先日10月7日に解体前の最後の内覧会が開催され、最後の姿を目に焼き付けようと、1169人が足を運びました。
戦後の沖縄の復興が詰まった場所
首里の住宅街で、ここだけ時代が止まっているかのように佇む首里劇場。最後のその時を静かに待っているかのようでした。
現在の建物としての開館は1950年ですが、劇場そのものはそれ以前から「露天劇場」として営業していたそうです。
首里劇場を応援し続け記録保全している『首里劇場調査団』によると、露天から有蓋化される際、建設を担当したのが後に首里劇場の経営者となる金城田光さんが経営する『合資会社田光組』で、当時の規格住宅(俗に言う復興住宅)『ツーバイフォー』で余っていた木材を流用したそうです。
その時々で多少の増改築が行われてきたそうですが、創建当時の雰囲気が保たれています。
想像していた以上に天井が高く広々。
戦後の大変な中、復興の希望の光として劇場が出来、人々がここで娯楽を楽しんでいたこと、息づかいのような何かが身体に伝わってくる気がしました。
1950年開館当時の舞台引幕と広告看板
今回新たに発見されたという、1950年開館当時の舞台引幕と広告看板(地域の店舗広告)が展示されていました。
広告看板は1950年当時のものと思えないほど、保存状態が良くきれいでした。手描きの感じ、電話番号が2桁と短く(驚)、なんともカワイイです。
今も現存する咲元酒造(現在は恩納村に移転)、瑞泉酒造の看板は、よく見ると、この頃はそれぞれ”佐久本政良酒造場”、”佐久本政敦酒造場”という名前だったんですね。
そして有蓋化した首里劇場を建設し、後に首里劇場の経営者となる金城田光さんが経営する『田光組』の看板と金城田光さんの名前を見てなんだかグッときました。

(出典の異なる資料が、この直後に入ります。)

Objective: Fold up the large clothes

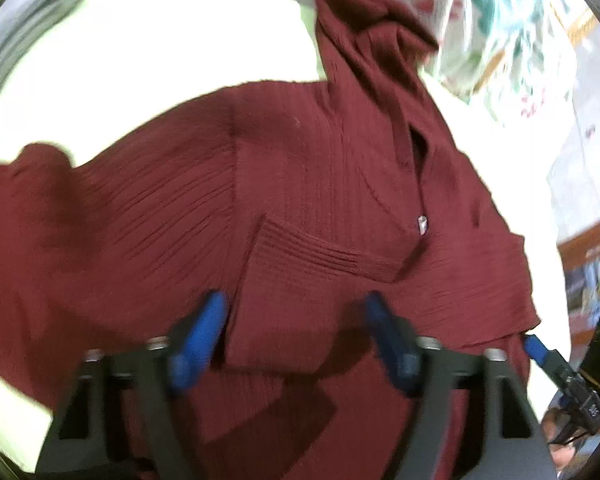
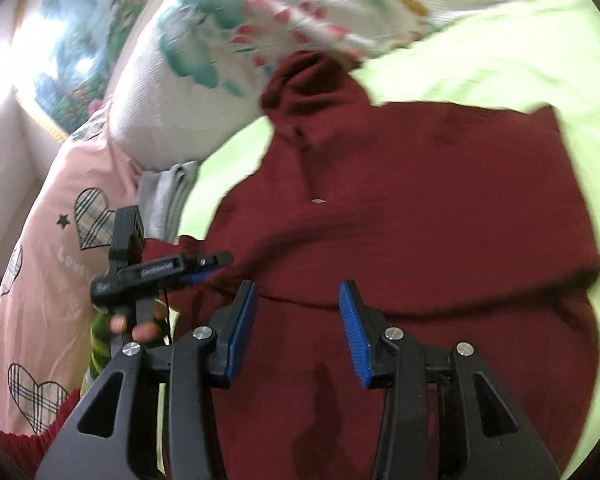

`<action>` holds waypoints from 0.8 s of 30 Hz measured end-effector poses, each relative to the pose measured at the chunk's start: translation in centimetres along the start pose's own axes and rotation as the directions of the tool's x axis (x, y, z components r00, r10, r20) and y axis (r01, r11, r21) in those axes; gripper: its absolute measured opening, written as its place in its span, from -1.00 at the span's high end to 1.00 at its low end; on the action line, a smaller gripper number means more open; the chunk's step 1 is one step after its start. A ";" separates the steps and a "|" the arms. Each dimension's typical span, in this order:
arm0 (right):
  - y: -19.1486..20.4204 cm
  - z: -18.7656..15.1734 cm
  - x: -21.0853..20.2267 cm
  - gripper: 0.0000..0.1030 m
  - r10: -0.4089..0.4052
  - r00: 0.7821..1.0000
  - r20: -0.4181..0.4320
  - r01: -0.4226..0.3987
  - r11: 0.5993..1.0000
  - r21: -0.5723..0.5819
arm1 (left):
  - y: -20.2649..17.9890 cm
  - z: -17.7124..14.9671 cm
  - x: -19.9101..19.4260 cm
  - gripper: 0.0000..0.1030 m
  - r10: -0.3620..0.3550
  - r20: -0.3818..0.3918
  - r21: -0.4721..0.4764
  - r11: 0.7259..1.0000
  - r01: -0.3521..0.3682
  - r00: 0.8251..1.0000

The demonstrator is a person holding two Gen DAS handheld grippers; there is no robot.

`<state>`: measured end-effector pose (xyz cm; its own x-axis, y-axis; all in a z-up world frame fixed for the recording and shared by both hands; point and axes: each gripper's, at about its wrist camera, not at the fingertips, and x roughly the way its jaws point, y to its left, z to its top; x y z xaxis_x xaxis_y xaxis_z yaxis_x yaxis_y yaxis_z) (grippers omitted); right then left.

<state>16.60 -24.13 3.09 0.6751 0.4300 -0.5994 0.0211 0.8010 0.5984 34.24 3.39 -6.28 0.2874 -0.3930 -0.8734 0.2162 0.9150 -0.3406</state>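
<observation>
Maroon ribbed sweater [image 1: 300,184] spread on lime-green sheet [image 2: 500,52], left gripper [image 1: 296,308] fingers apart over a folded flap, right gripper [image 2: 298,300] fingers parted, empty above the cloth

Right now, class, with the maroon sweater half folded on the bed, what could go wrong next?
1. Both claws, left claw and right claw, hang open above the maroon sweater; a careless pinch may catch several layers and drag the fold apart.
2. The collar lies against the floral pillow, so a tug could snag there.
3. The two claws sit close together and may collide.
</observation>
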 end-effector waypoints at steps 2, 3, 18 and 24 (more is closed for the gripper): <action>-0.8 -0.4 -0.8 0.15 -0.020 1.000 0.007 0.020 1.000 0.022 | -0.6 0.1 0.5 0.04 0.049 0.004 0.045 0.998 -0.049 0.999; -1.0 -0.5 -1.1 0.15 -0.028 1.000 0.010 0.028 0.999 0.025 | -1.1 0.0 0.4 0.36 0.072 0.021 0.073 0.995 -0.073 0.997; -6.9 2.6 -5.4 0.06 -0.243 0.962 0.123 0.228 0.966 0.126 | 4.3 -2.4 -5.6 0.92 0.092 0.273 -0.103 0.992 -0.066 0.958; -11.3 5.9 -2.6 -0.08 -0.312 0.950 0.033 0.301 0.937 0.178 | 4.0 -2.0 -4.0 0.92 0.116 0.244 -0.128 0.988 -0.087 0.963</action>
<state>18.89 -36.72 1.06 0.6591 0.1448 -0.7380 0.3543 0.8058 0.4745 32.10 8.78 -4.80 0.5294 -0.2940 -0.7958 0.0687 0.9498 -0.3052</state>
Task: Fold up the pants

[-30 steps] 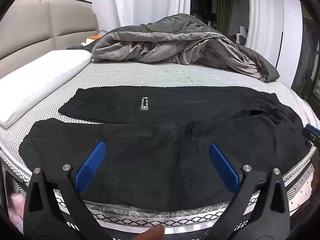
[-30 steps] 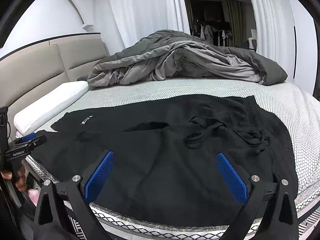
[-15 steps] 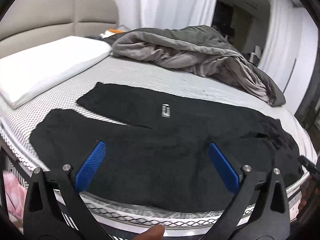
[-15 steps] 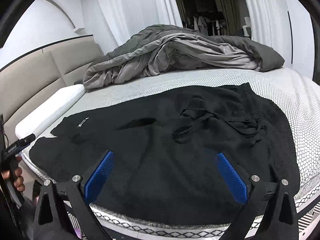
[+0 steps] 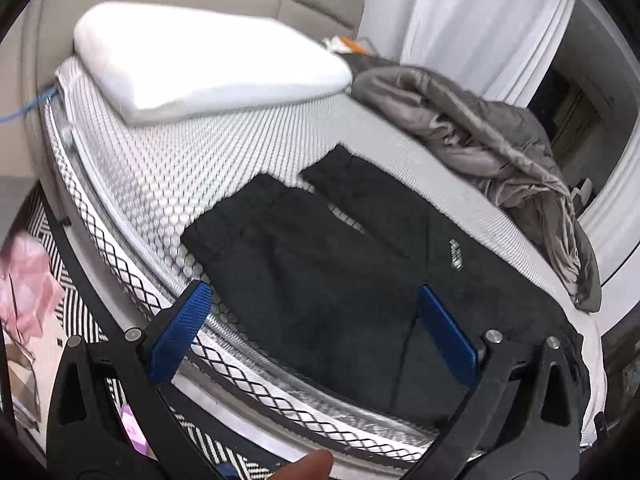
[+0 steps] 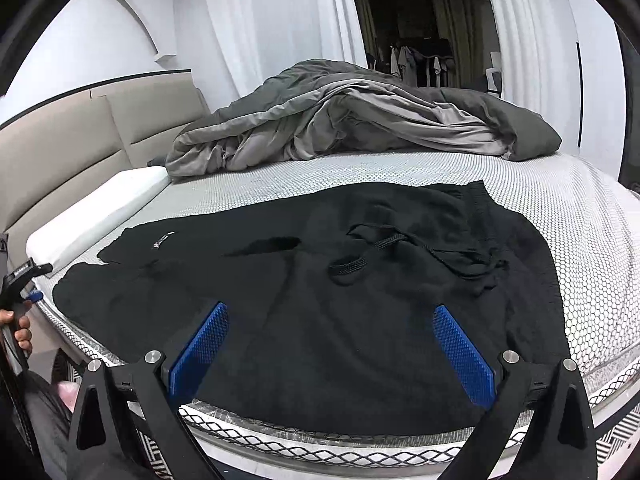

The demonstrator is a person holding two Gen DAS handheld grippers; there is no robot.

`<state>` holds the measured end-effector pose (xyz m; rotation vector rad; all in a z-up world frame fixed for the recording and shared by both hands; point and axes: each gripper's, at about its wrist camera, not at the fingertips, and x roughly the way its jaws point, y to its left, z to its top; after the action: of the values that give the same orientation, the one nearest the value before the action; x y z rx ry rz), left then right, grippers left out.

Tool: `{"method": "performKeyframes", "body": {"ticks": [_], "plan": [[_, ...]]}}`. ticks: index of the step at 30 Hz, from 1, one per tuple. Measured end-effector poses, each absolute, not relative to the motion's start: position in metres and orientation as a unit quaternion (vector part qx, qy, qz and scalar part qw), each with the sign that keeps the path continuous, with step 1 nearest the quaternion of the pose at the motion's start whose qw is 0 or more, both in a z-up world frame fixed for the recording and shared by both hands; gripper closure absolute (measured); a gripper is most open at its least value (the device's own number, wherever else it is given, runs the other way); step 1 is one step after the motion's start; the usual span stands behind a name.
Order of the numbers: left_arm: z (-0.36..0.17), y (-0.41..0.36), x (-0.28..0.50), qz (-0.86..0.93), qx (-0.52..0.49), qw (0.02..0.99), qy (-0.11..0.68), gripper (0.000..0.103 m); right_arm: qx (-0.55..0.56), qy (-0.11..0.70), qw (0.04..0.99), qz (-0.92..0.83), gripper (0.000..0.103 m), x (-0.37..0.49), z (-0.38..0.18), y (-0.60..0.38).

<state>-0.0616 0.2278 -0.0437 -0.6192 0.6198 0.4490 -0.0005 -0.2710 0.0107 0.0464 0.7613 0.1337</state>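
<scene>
Black pants [image 5: 328, 264] [image 6: 304, 304] lie spread flat on the bed near its front edge, both legs pointing left toward the pillow, the waist with its loose drawstring [image 6: 372, 260] at the right. A small white label [image 5: 455, 254] shows on the far leg. My left gripper [image 5: 314, 330] hovers open over the hem end of the near leg, by the mattress edge, holding nothing. Over the pants' middle near the front edge, my right gripper [image 6: 334, 348] is open too and empty. The left gripper [image 6: 24, 276] also shows at the far left of the right wrist view, held by a hand.
A white pillow [image 5: 208, 64] lies against the beige headboard [image 6: 80, 136]. A crumpled grey duvet [image 6: 360, 116] fills the far side of the bed. The honeycomb-patterned mattress [image 6: 580, 216] has a mesh-trimmed edge [image 5: 132, 276]. Pink fabric [image 5: 24, 280] lies on the patterned floor at the left.
My left gripper has swung left, from the pants' middle to the leg hems and mattress corner. The right gripper has stayed nearly still over the pants; both remain open.
</scene>
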Motion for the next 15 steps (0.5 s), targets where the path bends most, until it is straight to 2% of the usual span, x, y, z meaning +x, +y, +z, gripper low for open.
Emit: {"method": "performKeyframes", "body": {"ticks": [2,3,5,9,13,15], "plan": [[-0.058,0.237,-0.056,0.202,-0.315,0.870,0.323,0.017,0.023,0.372,0.926,0.064,0.000,0.000,0.010,-0.272],[-0.066,0.242,-0.054,0.196,-0.322,0.864,0.334,0.018,0.023,0.371,0.926,0.065,0.000,-0.001,0.011,-0.272],[-0.077,0.248,-0.054,0.199,-0.340,0.851,0.348,0.029,0.023,0.369,0.927,0.063,0.000,0.000,0.010,-0.273],[-0.085,0.253,-0.062,0.191,-0.361,0.849,0.335,0.035,0.025,0.375,0.925,0.047,0.000,0.002,0.006,-0.280],[-0.079,0.249,-0.058,0.187,-0.361,0.856,0.320,0.053,0.037,0.380,0.924,0.037,0.000,0.005,0.004,-0.289],[-0.071,0.241,-0.042,0.200,-0.340,0.862,0.319,0.054,0.043,0.378,0.924,0.035,0.000,0.006,0.005,-0.293]]}}
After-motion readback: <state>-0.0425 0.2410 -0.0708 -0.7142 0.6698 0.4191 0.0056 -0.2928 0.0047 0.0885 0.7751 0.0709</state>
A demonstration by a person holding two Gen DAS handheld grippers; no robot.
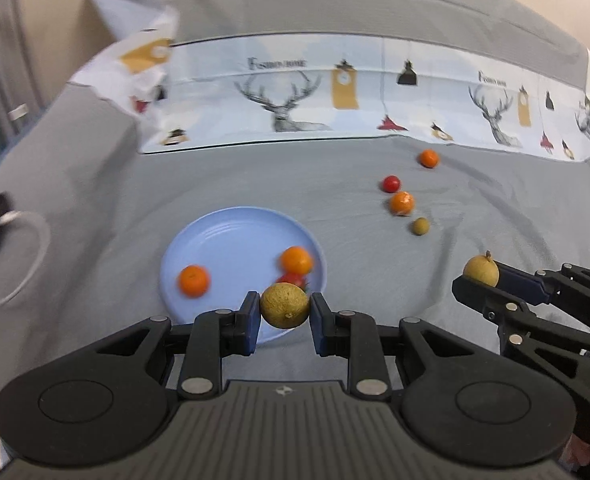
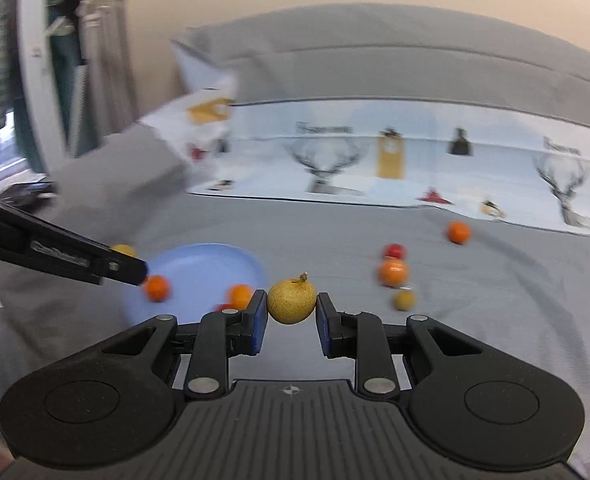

沖縄戦後わずか5年ほどの時代、こうした商店も次々出来、復興に向かっていたことがうかがえます。
長い間ありがとう。お疲れ様でした。
スクリーンでは、首里劇場の歴史と在りし日の3代目館長・金城政則さんが出演するドキュメンタリー映像が上映され、多くの人が懐かしみ、そして名残りを惜しむように視聴しました。首里劇場、最後の上映会ですね。
内覧会当日は暑く、冷房の無い館内は多くの来場者もいたせいか、蒸し蒸し、じっとりとしていました。
じっとりした空気と埃っぽさ、独特の匂いと集まる人々。
戦争でたくさんのものを失い、それでも前を、上を向き、ここでひと時を楽しんできた人々と同じ時空間に居るような、そんな何かを感じることができました。
露天劇場に始まり、沖縄芝居や映画など、地元に娯楽やにぎわいを提供し続けてきた首里劇場。
70余年という激動の時代を過ごしてきた劇場は、静かにその幕を閉じていきます。